• _Work order_: Starting at the line that contains "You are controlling" in the listing below, write out every line word for word until you have written the line that contains "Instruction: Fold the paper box".

• _Material provided_:
•••••

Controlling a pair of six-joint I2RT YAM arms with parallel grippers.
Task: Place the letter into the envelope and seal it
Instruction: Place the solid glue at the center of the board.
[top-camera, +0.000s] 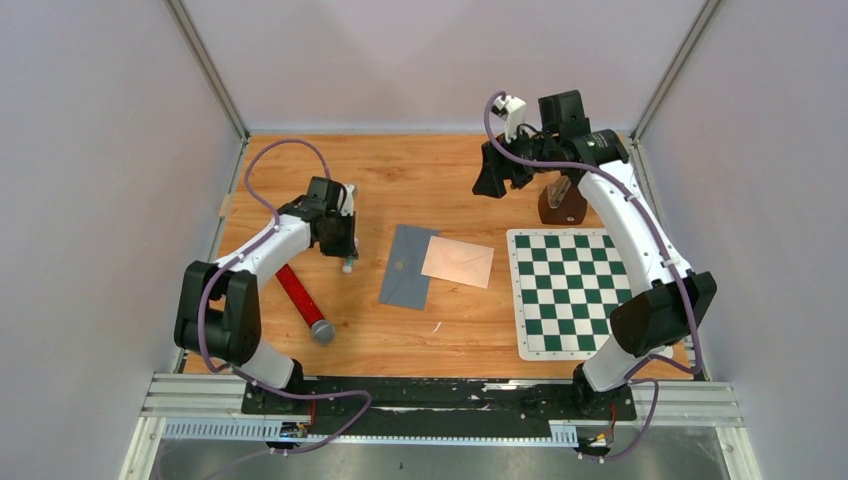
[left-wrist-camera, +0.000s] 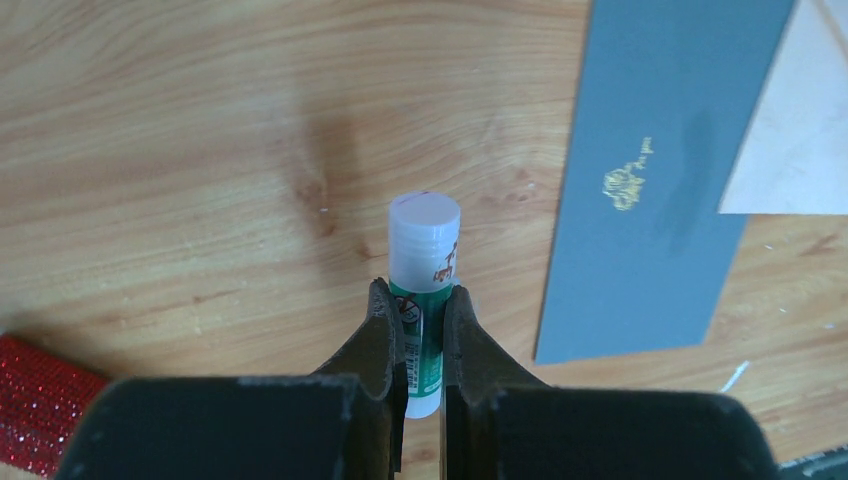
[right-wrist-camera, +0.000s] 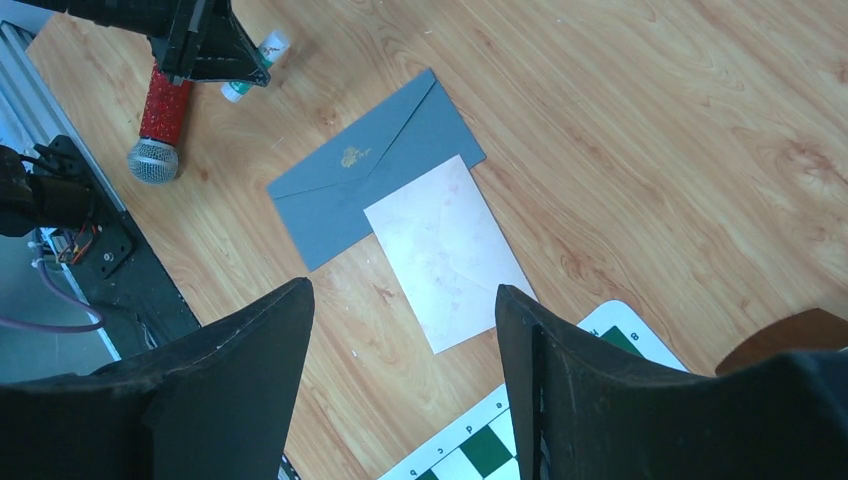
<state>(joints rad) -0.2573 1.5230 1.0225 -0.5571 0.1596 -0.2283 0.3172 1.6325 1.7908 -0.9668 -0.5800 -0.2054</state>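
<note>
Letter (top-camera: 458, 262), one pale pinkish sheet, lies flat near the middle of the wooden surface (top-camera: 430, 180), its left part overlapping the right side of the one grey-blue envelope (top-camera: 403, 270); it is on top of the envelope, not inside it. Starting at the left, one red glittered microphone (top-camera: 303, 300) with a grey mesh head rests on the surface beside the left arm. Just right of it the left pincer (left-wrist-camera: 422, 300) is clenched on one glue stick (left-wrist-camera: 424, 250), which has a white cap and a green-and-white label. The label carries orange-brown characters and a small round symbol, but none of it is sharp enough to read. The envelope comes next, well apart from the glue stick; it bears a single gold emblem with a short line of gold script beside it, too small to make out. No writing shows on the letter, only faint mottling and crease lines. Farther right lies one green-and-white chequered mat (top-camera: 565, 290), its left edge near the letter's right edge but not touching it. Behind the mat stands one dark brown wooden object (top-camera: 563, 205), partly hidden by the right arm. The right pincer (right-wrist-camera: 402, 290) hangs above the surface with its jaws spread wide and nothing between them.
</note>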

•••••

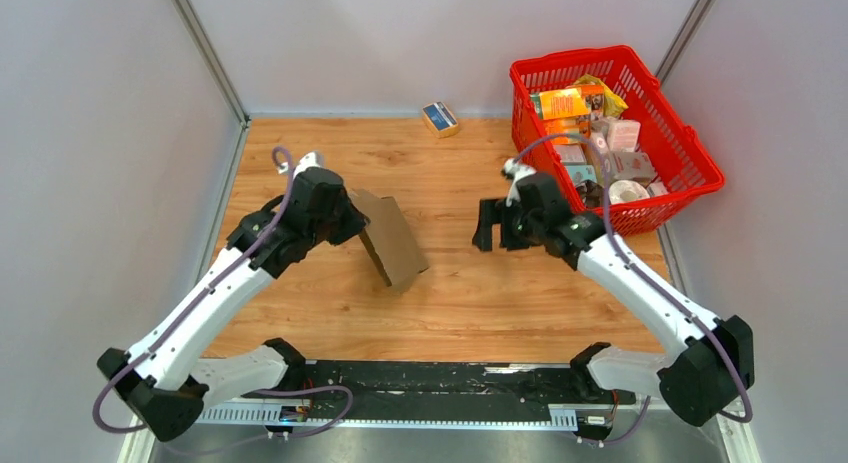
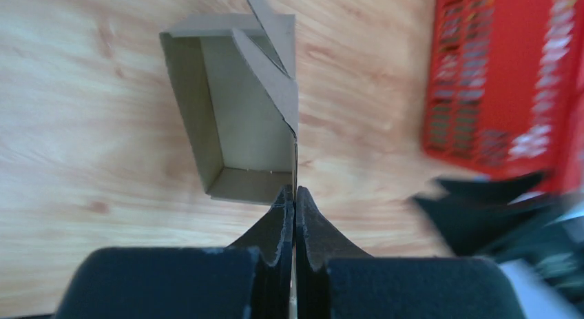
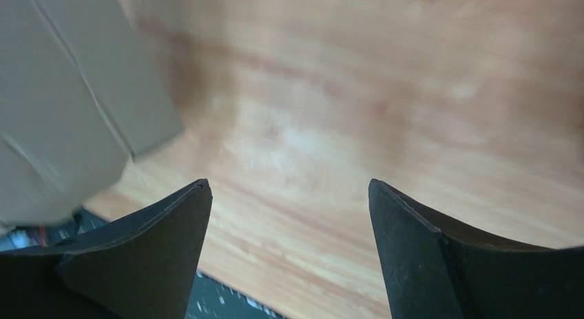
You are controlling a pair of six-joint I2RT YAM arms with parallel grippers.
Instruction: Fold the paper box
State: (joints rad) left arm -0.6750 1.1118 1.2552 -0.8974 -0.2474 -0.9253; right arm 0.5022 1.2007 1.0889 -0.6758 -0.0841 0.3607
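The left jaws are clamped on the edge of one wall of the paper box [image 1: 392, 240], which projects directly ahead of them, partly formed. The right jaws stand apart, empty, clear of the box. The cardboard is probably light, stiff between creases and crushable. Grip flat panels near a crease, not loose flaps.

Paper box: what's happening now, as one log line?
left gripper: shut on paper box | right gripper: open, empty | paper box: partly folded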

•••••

• _Answer_:
You are controlling a pair of six-joint I2RT YAM arms with parallel grippers.
Instruction: Fold the paper box

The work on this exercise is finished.